# Task goal
Would you reproduce the data below exactly, please, leaving out its images?

# Supplied material
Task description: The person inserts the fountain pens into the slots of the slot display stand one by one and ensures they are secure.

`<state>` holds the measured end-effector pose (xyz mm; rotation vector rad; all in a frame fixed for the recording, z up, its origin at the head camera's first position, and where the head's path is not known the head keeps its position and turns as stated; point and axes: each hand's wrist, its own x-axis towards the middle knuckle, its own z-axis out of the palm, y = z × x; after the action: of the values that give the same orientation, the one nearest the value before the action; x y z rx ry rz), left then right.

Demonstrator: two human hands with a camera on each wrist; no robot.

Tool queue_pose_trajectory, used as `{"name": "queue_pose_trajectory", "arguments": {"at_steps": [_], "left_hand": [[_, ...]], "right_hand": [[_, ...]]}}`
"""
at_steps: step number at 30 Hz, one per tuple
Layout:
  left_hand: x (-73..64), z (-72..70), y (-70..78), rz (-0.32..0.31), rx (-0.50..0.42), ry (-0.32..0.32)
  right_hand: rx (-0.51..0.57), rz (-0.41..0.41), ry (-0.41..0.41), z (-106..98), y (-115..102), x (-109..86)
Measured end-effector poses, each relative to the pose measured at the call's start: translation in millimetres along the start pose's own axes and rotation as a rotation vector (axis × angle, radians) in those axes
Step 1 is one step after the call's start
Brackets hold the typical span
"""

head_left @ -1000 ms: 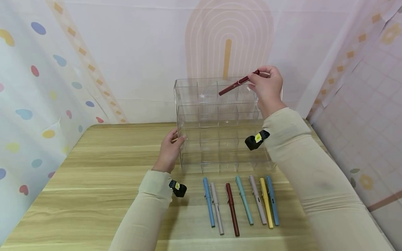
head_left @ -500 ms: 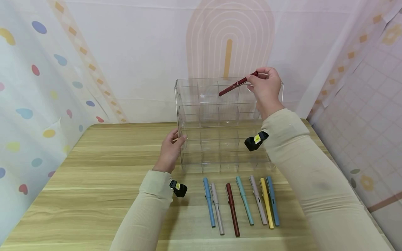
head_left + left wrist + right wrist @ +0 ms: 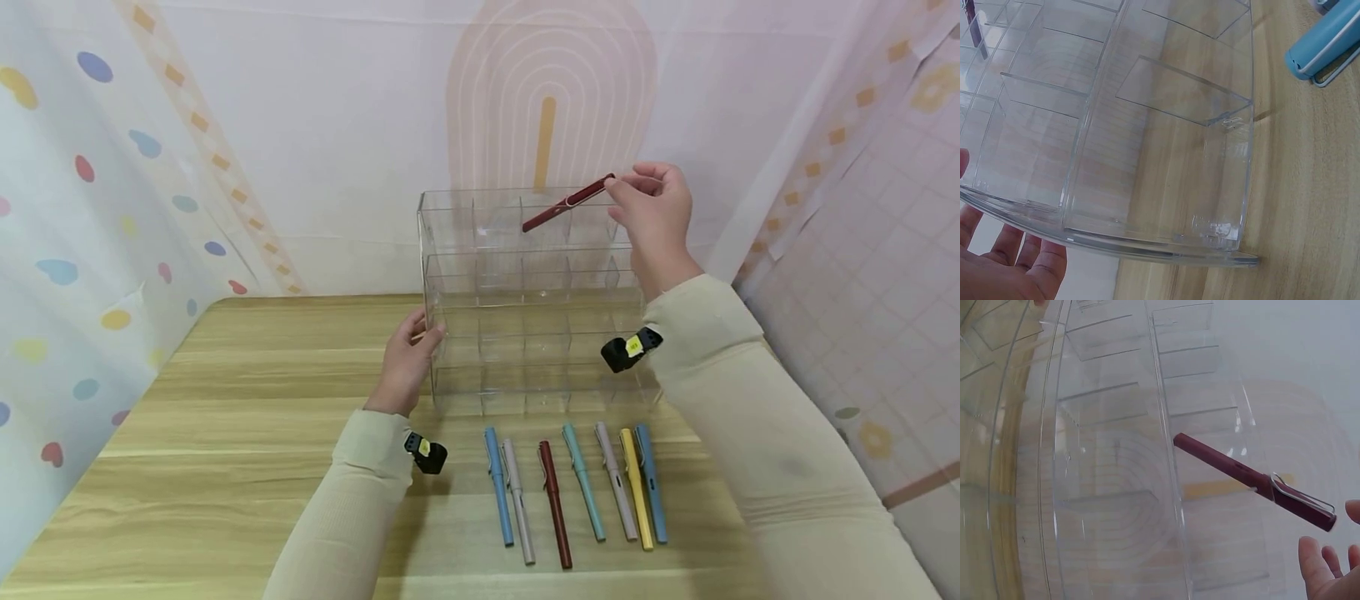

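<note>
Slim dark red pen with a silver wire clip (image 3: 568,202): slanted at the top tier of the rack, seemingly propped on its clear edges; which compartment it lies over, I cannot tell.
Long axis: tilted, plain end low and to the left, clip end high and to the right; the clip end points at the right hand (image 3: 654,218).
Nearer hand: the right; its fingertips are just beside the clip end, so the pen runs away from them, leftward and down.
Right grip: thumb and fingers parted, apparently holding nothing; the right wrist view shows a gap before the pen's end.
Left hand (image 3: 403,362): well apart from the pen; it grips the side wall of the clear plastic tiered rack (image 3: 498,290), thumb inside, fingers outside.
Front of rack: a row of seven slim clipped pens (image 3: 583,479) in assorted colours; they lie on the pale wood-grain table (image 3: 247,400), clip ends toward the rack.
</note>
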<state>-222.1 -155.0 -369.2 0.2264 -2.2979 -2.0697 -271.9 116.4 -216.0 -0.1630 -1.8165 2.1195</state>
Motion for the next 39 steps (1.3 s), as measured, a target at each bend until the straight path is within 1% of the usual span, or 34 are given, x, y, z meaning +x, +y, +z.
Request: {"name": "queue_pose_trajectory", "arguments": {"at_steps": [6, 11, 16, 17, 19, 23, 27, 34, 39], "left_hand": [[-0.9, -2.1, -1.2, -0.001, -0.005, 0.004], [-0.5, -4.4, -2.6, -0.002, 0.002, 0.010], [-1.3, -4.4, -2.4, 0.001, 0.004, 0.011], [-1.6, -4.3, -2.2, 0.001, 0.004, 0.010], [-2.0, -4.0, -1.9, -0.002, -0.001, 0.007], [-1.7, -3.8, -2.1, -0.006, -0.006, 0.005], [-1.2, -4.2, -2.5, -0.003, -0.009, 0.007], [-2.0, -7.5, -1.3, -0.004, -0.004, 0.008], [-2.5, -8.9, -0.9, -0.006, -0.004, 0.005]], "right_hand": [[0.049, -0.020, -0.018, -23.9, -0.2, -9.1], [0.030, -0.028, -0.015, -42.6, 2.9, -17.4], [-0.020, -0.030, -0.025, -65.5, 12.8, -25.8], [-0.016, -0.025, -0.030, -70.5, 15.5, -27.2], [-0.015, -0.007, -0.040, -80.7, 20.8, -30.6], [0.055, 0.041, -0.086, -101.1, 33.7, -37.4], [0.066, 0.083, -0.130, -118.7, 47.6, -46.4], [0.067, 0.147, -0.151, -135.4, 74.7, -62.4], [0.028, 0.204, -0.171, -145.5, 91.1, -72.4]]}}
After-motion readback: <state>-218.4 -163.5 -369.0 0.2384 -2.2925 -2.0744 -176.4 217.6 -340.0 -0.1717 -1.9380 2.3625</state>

# Solved exercise
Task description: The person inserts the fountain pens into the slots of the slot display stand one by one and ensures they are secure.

`<state>` holds the measured end-effector pose (xyz mm; rotation vector rad; all in a frame fixed for the recording, z up, its origin at the head camera's first position, and where the head's path is not known the head keeps its position and turns as stated; point and axes: each hand's wrist, its own x-axis towards the middle knuckle, its own z-axis out of the palm, y = z × x; after the action: of the values that give the same orientation, the one nearest the value before the action; x y z rx ry rz), left then right.

Demonstrator: two human hands with a camera on each wrist; no robot.

Tool queue_pose_trajectory, used as `{"name": "queue_pose_trajectory", "arguments": {"at_steps": [_], "left_hand": [[_, ...]], "right_hand": [[_, ...]]}}`
"""
at_steps: step number at 30 Hz, one per tuple
Layout:
  left_hand: x (-73..64), z (-72..70), y (-70..78), rz (-0.32..0.31), rx (-0.50..0.42), ry (-0.32..0.32)
  right_hand: rx (-0.51..0.57), rz (-0.41..0.41), ry (-0.41..0.41), z (-106..98), y (-115..102), x (-109..86)
Measured end-effector poses, each relative to the pose measured at the call's start: translation in millimetres along the start pose's own axes and rotation as a rotation vector (axis × angle, radians) in those axes
Step 1 is one step after the call's start
Brackets hold the typical span
"""

head_left @ -1000 ms: 
head_left @ -500 ms: 
head_left + left wrist + right wrist @ +0 ms: 

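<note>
Slim dark red pen with a silver wire clip (image 3: 568,202): slanted at the top tier of the rack, seemingly propped on its clear edges; which compartment it lies over, I cannot tell.
Long axis: tilted, plain end low and to the left, clip end high and to the right; the clip end points at the right hand (image 3: 654,218).
Nearer hand: the right; its fingertips are just beside the clip end, so the pen runs away from them, leftward and down.
Right grip: thumb and fingers parted, apparently holding nothing; the right wrist view shows a gap before the pen's end.
Left hand (image 3: 403,362): well apart from the pen; it grips the side wall of the clear plastic tiered rack (image 3: 498,290), thumb inside, fingers outside.
Front of rack: a row of seven slim clipped pens (image 3: 583,479) in assorted colours; they lie on the pale wood-grain table (image 3: 247,400), clip ends toward the rack.
</note>
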<state>-222.1 -155.0 -369.2 0.2264 -2.2979 -2.0697 -271.9 116.4 -216.0 -0.1630 -1.8165 2.1195</state>
Motion for the next 39 steps (1.3 s), as measured, a target at each bend until the straight path is within 1% of the usual span, or 34 are given, x, y, z meaning +x, +y, +z.
Request: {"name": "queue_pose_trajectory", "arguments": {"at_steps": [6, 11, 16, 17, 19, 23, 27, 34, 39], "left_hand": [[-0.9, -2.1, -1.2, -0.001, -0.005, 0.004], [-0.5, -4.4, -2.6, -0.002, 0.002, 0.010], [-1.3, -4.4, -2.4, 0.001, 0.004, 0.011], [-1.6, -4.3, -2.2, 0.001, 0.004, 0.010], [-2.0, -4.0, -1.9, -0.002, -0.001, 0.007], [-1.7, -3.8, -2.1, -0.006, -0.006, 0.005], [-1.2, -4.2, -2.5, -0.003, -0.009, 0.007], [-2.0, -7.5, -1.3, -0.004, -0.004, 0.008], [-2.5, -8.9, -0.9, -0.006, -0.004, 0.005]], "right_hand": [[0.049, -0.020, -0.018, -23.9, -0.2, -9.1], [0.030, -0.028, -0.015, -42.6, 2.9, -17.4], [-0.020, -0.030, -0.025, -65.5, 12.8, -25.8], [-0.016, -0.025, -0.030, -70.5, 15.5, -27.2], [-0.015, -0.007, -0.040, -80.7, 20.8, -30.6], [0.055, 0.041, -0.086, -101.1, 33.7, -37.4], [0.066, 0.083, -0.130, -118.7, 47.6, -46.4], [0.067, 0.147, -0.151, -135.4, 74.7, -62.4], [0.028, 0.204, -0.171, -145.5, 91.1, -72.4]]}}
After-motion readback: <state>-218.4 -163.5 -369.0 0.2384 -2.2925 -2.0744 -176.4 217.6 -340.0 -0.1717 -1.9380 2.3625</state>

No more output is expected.